WHEREAS, the Executive and the Employers entered into that certain Employment Agreement, dated September 1, 2012, as amended (the “Agreement”), pursuant to which the Executive is currently employed by the Employers; and

WHEREAS, the Executive and the Employers mutually desire to amend the Term of the Agreement.

NOW THEREFORE, in consideration of the mutual covenants and agreements herein contained and other good and valuable consideration, the receipt and sufficiency of which is hereby acknowledged, the parties agree as follows:

1.Recitals. The recitals contained in this Amendment are hereby incorporated into, and made an integral part of, this Amendment. All defined terms used herein that are not otherwise defined shall have the same meaning ascribed to them in the Agreement.    

2.Base Salary. The first sentence of Section 2(a) is hereby amended and restated as follows:

“(a) During the Term, the Executive’s annual base salary shall be no less than $300,000.”

3.Cash Incentive Compensation. The second sentence of Section 2(b) is hereby amended and restated as follows:

“(b) The Executive’s target annual cash incentive compensation shall be 70% of his Base Salary.”

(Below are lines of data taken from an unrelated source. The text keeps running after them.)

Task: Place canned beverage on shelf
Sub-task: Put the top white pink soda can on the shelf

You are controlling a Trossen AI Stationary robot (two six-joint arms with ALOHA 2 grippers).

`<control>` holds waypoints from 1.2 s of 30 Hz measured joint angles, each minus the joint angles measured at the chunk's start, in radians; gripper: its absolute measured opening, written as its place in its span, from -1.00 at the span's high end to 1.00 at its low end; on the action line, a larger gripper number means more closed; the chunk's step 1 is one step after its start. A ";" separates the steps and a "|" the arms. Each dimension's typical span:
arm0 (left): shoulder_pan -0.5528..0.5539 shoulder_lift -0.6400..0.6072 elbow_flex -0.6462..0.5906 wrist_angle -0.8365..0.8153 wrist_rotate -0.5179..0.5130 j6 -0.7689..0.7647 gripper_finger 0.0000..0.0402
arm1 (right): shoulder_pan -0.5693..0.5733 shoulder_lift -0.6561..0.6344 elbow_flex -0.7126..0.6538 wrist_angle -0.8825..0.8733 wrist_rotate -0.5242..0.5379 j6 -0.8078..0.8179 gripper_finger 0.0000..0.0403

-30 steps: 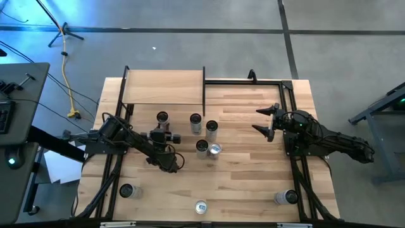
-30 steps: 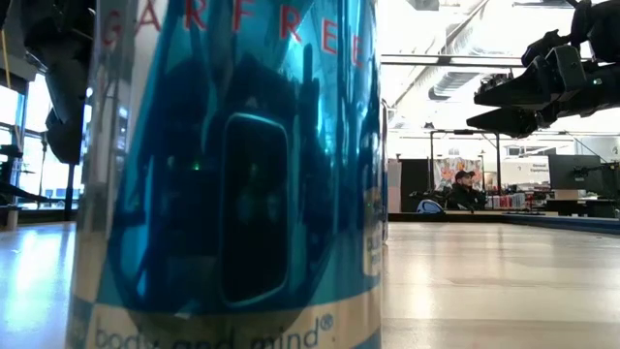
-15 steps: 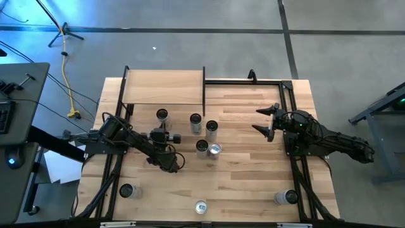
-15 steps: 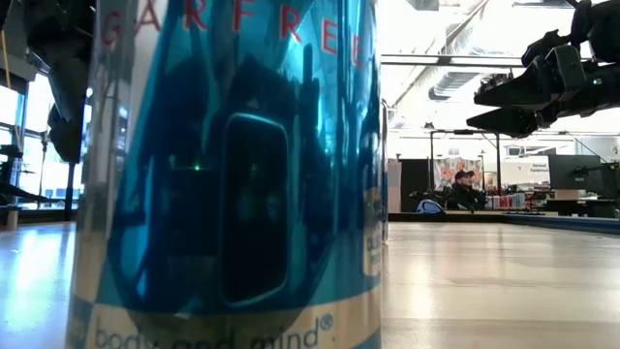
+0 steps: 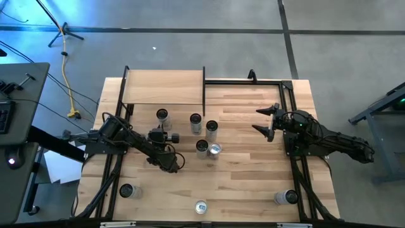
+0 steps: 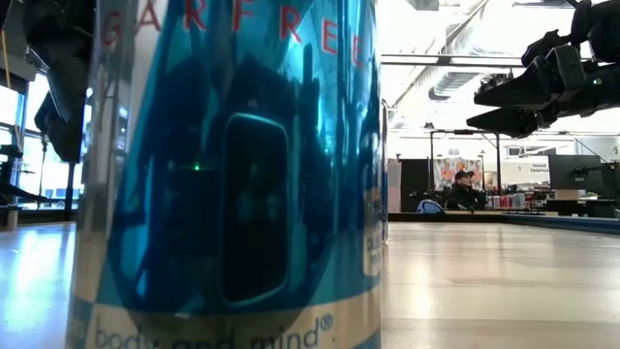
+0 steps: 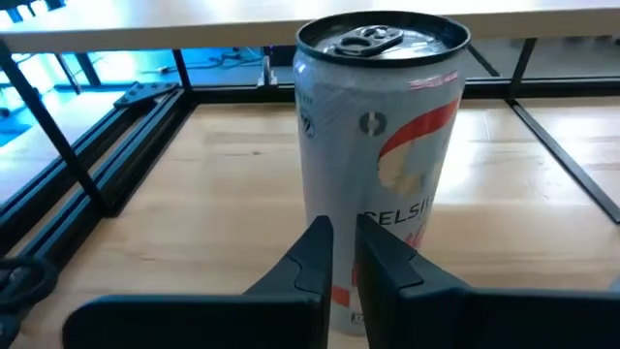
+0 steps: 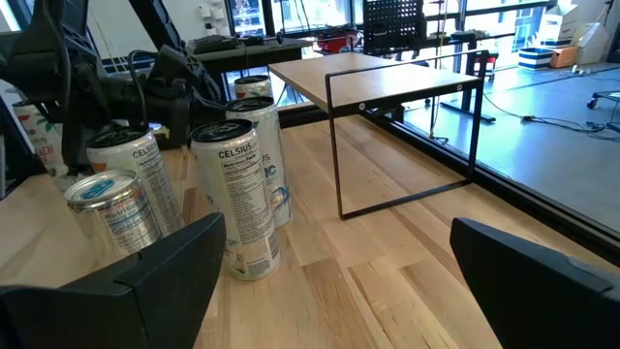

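A white canned beverage [image 7: 378, 145] with red markings stands upright on the tabletop, just in front of the shelf [image 5: 163, 88], a pale board on thin black posts at the far left. In the high view this can [image 5: 162, 115] is the one nearest the shelf. My left gripper [image 7: 344, 237] is shut and level, with its tips right at the near side of the can's wall; from above my left gripper [image 5: 162, 128] sits just short of the can. My right gripper [image 5: 269, 120] hangs open above the table's right side, holding nothing. My left gripper's shut fingertips [image 7: 318, 237] stand against the lower half of the can's side wall, coming level from the table's near side. I cannot tell whether they touch the can. The can stands upright on the table.
Several more cans cluster mid-table [image 5: 205, 136], the same cans [image 8: 237, 194] that show in the right wrist view. Others stand near the front edge [image 5: 127, 190] [image 5: 288, 197]. A blue can [image 6: 232, 174] fills the low view. A bare black frame [image 5: 253, 82] stands right of the shelf.
My left gripper has turned a little at the wrist while staying in place in front of the can. The cans and my right arm have kept still.
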 joint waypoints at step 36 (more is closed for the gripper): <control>-0.128 -0.002 -0.054 0.000 -0.150 -0.228 -0.37 | 0.000 0.000 0.000 0.000 0.000 0.000 -0.92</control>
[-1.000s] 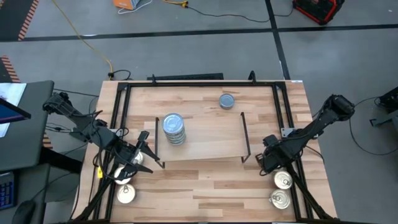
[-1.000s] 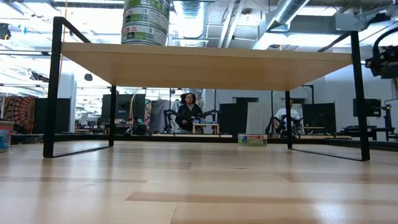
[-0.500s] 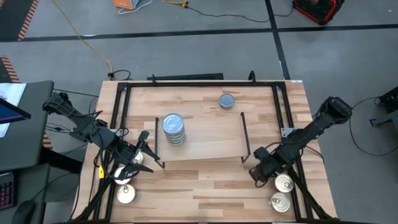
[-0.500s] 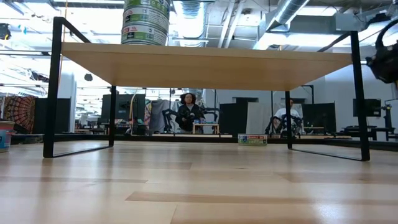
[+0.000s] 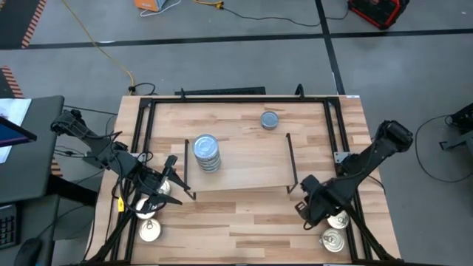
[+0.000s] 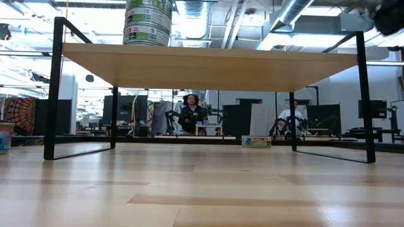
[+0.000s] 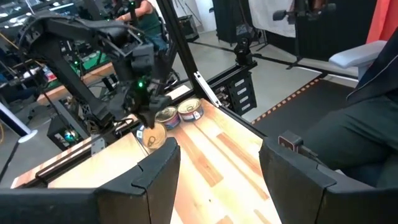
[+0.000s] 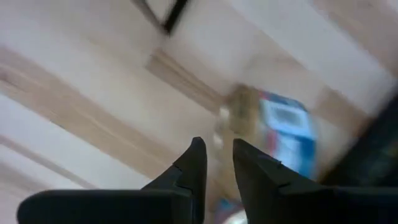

4.Long-Term Incentive Awards. The second sentence of Section 2(c) is hereby amended and restated as follows:
“(c) The Executive’s target annual long-term incentive award shall be equal to at least 60% of his combined Base Salary and target annual cash incentive compensation attributable to such calendar year during the Term.”




a.    Binding Effect of Amendment. This Amendment shall be binding on all successors and permitted assigns of the parties hereof.

b.    Severability. The enforceability or invalidity of any provision of this Amendment shall not affect the enforceability or validity of any other provision.

c.    Headings. The headings have been inserted solely as a matter of convenience to the parties and shall not affect the construction or meaning thereof.

d.    Ratification. The Executive and the Employers hereby ratify and confirm their respective obligations under the Agreement, as modified by this Amendment. If any inconsistency exists or arises between the terms of the Agreement and the terms of this Amendment, the terms of this Amendment shall prevail.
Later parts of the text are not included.